As Chinese Stocks Tumble To 4 Year Low, Beijing Steps In, Buys ETFs
While US stocks are trading just shy of 2023 highs and less than 5% from all time highs thanks to the second best November performance since 1980, China is having big problems with, well, everything… but certainly its stock market.
Overnight, Chinese shares slumped again, extending their recent underperformance versus global peers, when the CSI 300 Index was set for its lowest close since 2019 amid growing fears the relentless housing crisis will steamroll the economy, as a decline in home sales accelerated in November despite more funding support for developers.

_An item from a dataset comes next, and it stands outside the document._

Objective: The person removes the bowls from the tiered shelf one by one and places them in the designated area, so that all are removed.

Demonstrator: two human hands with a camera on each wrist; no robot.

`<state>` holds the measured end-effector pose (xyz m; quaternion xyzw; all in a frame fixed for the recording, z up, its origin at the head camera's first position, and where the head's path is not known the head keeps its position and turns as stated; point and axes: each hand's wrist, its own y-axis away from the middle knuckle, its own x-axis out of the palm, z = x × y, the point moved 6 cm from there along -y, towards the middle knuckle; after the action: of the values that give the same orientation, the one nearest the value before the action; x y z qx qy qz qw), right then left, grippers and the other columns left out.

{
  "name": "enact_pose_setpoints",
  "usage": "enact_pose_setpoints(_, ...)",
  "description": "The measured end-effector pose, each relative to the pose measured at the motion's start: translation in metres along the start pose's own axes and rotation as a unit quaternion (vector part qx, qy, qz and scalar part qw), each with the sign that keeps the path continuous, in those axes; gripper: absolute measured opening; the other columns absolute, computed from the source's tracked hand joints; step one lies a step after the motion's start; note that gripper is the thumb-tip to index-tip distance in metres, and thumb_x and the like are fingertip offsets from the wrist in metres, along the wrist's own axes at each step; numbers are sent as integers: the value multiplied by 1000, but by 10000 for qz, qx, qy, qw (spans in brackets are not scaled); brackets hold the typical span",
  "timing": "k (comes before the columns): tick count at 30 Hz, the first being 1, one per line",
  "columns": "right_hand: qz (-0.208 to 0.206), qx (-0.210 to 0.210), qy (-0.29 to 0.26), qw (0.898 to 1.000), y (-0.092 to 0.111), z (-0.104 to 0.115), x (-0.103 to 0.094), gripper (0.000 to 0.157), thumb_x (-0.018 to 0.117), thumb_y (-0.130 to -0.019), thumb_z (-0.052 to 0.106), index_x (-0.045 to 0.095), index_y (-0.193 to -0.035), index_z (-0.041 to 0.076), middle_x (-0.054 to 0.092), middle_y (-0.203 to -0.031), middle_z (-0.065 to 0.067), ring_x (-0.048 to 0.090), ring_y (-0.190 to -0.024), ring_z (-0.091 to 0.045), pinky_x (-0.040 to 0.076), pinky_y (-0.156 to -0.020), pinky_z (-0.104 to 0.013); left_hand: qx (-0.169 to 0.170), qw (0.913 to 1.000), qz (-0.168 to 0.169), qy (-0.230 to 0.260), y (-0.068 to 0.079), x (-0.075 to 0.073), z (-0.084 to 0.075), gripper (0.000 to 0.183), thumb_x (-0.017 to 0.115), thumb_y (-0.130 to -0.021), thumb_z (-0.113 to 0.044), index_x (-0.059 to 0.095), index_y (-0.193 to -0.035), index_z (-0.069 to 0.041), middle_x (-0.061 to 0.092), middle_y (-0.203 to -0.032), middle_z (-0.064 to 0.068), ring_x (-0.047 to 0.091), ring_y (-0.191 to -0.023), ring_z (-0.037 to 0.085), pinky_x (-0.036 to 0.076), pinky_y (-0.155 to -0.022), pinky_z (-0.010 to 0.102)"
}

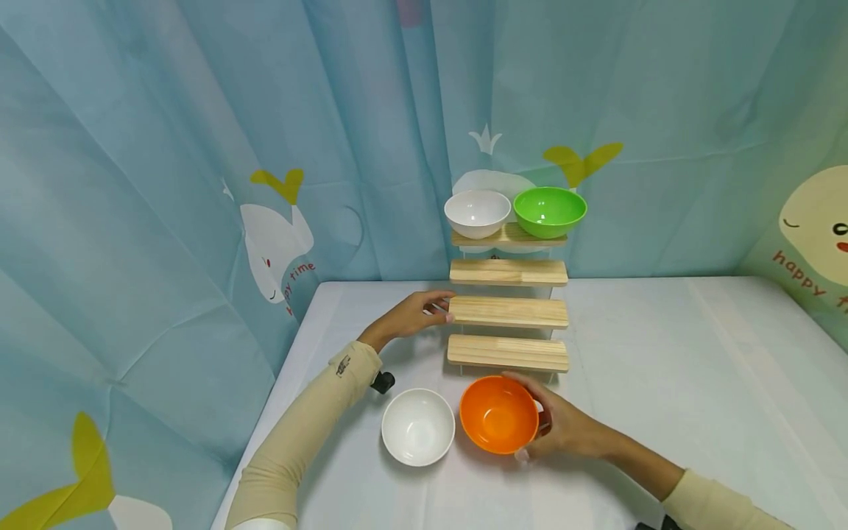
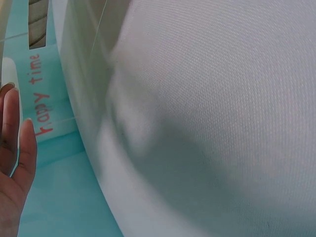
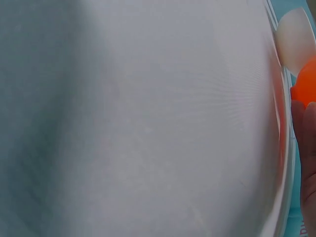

Chinese losses were almost erased, however, and stocks rebounded in the afternoon after the China Securities Journal reported that the “National Team” was back in play, as an unidentified Chinese state institution bought exchange-traded funds whose underlying assets are A-shares issued by central state-owned enterprises in the domestic stock market Friday.
The news outlet didn’t name the institution. But after the markets closed, China Reform Holdings said in a statement that one of its units bought an unspecified amount of an ETF tracking the Guoxin Central-SOEs Technology Lead Index. According to Bloomberg, turnover for the China Southern CSI Guoxin Central-SOEs Technology Lead ETF also surged to around 10 times the daily average over the past three months on Friday, according to Bloomberg-compiled data.
As a result of Beijing’s latest direct effort to prop up markets, the CSI 300 Index closed down only 0.4% after earlier falling more than 1% while the Shanghai Composite index ended in the green, bouncing back from a 0.6% slide that pushed it near the key 3,000-level that has in the past triggered intervention moves.
Stocks slumped earlier after data showed the decline in China’s home sales accelerated in November, while the latest Caixin PMI, which showed an unexpected pickup in a private gauge of China’s manufacturing activity, proved insufficient to ease fears about the economy’s recovery (and made more government stimulus unlikely).
The reported buying of ETFs “would be a policy-driven move to prop up markets as investors stand on the sidelines and are hesitant to build positions toward the end of the year,” said Shen Meng, a director with Beijing-based Chanson & Co. Lifting the market in this manner “is unlikely to bring any long-term boost apart from this knee-jerk reaction,” he said correctly. Trillions in fiscal and monetary stimulus will be needed for a sustained uplift in risk assets, something Beijing refuses to do due to China’s record 300%+ debt/GDP.
Instead, authorities have taken piecemeal steps to lift confidence and put a floor under sinking markets, including purchases of ETFs and bank stocks by the sovereign wealth fund. However, rebounds have rarely lasted more than a day, speaking to profound pessimism among foreign investors in particular.
The afternoon report also drove other ETFs higher. China AMC CSI Central Enterprises Structure Adjustment ETF closed 0.5% higher, while China Universal CSI Guoxin Central-SOEs Shareholder Return ETF rose 0.8%. Bosera CSI Central-SOEs’ Innovation Driven ETF added 0.6%.
In Hong Kong, key gauges continued to slide. The Hang Seng China Enterprises Index fell 1.6%, while the Hang Seng Tech Index slumped more than 2%. The CSI 300 benchmark slid 2.1% in November, the worst performance among the world’s major equity benchmarks and missing out on a broad rally in global markets. Foreign investors sold nearly 5 billion yuan ($700 million) on a net basis Friday, following four straight months of outflows.